In U.S. ex rel Fowler v. Evercare Hospice, Inc., after the government intervened and the defendant (now known as Optum) agreed to an $18 million settlement, the relators and the government disagreed how that money should be split, with the relators seeking a 23 percent share and the government arguing for an 18 percent figure. (In intervened cases, the statute sets the relator’s share between 15 and 25% of the recovery.)

The Colorado district court determined earlier this year that it had ample discretion in selecting the final share amount, guided by a few key principles. Although the court cited to the DOJ’s internal policy memorandum about such issues, the court ultimately applied the three factors identified in the FCA’s legislative history: “the significance of the information provided by the relator, the relator’s contribution to the final outcome, and whether the government was previously aware of the fraud.”
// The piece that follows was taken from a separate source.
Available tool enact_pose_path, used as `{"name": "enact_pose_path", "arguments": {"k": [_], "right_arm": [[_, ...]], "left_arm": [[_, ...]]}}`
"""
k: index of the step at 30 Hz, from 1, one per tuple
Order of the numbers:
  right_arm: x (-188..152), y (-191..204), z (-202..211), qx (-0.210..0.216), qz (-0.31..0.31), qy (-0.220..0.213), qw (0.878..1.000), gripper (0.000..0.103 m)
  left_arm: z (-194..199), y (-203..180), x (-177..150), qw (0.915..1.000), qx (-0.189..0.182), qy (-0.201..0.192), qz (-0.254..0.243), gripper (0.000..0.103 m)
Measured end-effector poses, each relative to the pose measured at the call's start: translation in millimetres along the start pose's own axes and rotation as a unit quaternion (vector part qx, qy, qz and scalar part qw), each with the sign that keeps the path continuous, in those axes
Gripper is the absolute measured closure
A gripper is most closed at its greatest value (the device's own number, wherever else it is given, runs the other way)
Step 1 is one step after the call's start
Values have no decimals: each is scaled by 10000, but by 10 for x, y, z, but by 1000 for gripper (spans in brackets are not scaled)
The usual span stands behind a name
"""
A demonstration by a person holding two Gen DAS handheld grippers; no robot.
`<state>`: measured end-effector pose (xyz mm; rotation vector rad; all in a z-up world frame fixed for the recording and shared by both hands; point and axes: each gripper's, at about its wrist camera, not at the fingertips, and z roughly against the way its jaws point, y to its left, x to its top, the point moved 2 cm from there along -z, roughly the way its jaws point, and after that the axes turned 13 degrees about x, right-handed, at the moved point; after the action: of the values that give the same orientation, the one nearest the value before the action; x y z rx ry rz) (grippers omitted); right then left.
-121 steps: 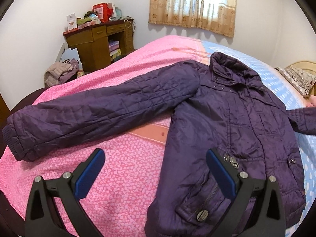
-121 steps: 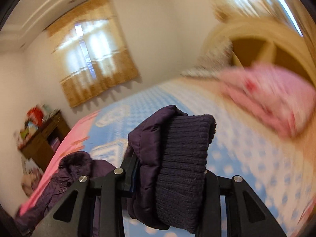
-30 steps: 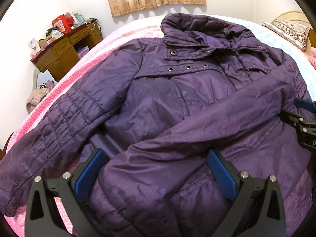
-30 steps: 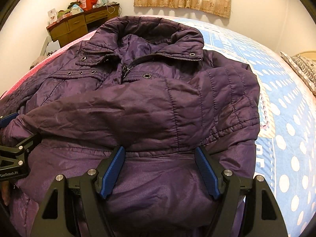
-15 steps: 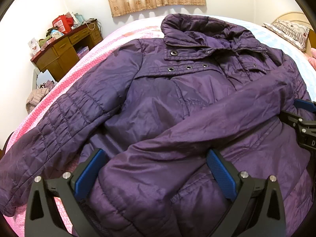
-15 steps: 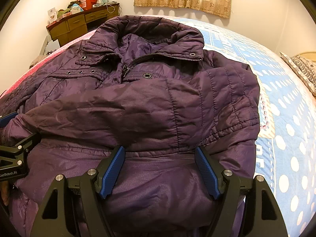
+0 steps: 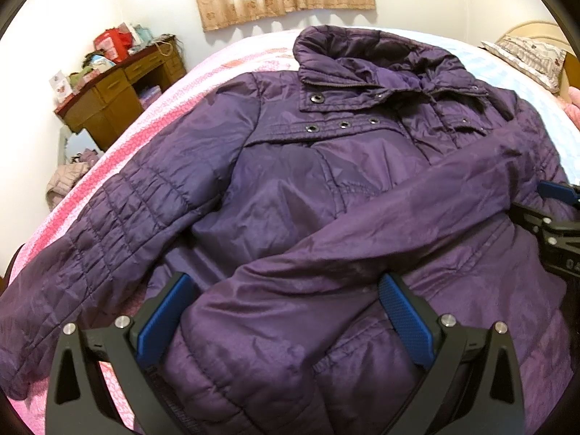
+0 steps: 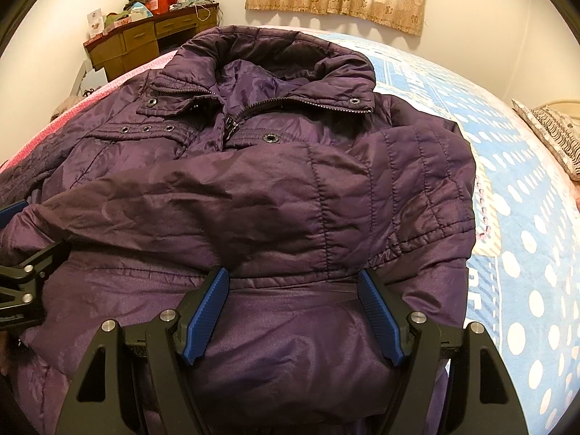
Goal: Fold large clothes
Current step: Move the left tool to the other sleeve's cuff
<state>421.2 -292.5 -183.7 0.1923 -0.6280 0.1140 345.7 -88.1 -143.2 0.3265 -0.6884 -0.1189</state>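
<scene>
Left gripper (image 7: 286,311) held low and level, blue-padded jaws spread wide, right gripper (image 8: 295,306) alongside with its ridged blue pads (image 8: 380,320) likewise parted, each tool's black frame edging into the other's view, pointing the same way

We lose the jacket's (image 7: 326,199) hem below both frames' lower edges, and its folded sleeve (image 8: 224,210) covers the chest; clutter on the desk (image 7: 119,90), upper left, is too small to identify.

Black claw (image 8: 291,291), blue ribbed pads (image 8: 206,311)
</scene>
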Motion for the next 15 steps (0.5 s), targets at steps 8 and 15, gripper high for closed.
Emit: {"name": "enact_pose_path", "arguments": {"k": [8, 15], "right_arm": [[-250, 212, 917, 545, -403, -613, 9958, 27], [-653, 909, 1543, 1033, 356, -1083, 9881, 27]], "left_arm": [[859, 1245, -477, 9926, -17, -488, 1107, 0], [966, 2955, -1396, 9601, 955, -215, 2620, 0]]}}
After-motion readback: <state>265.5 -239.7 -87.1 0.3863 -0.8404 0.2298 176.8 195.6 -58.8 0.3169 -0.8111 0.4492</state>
After walking through the evidence on these factors, as well as a few of the more salient considerations from the DOJ’s internal policy, the court ultimately split the difference in the government’s favor, awarding the relators a 20 percent share of the recovery. Twenty percent also happens to be the midpoint of the allowable range, which may be one of the reasons the court settled on this figure in a close case.

(In case you don’t want to do the math, the ruling resulted in the relators receiving $3.6 million and the government getting about $14.4.)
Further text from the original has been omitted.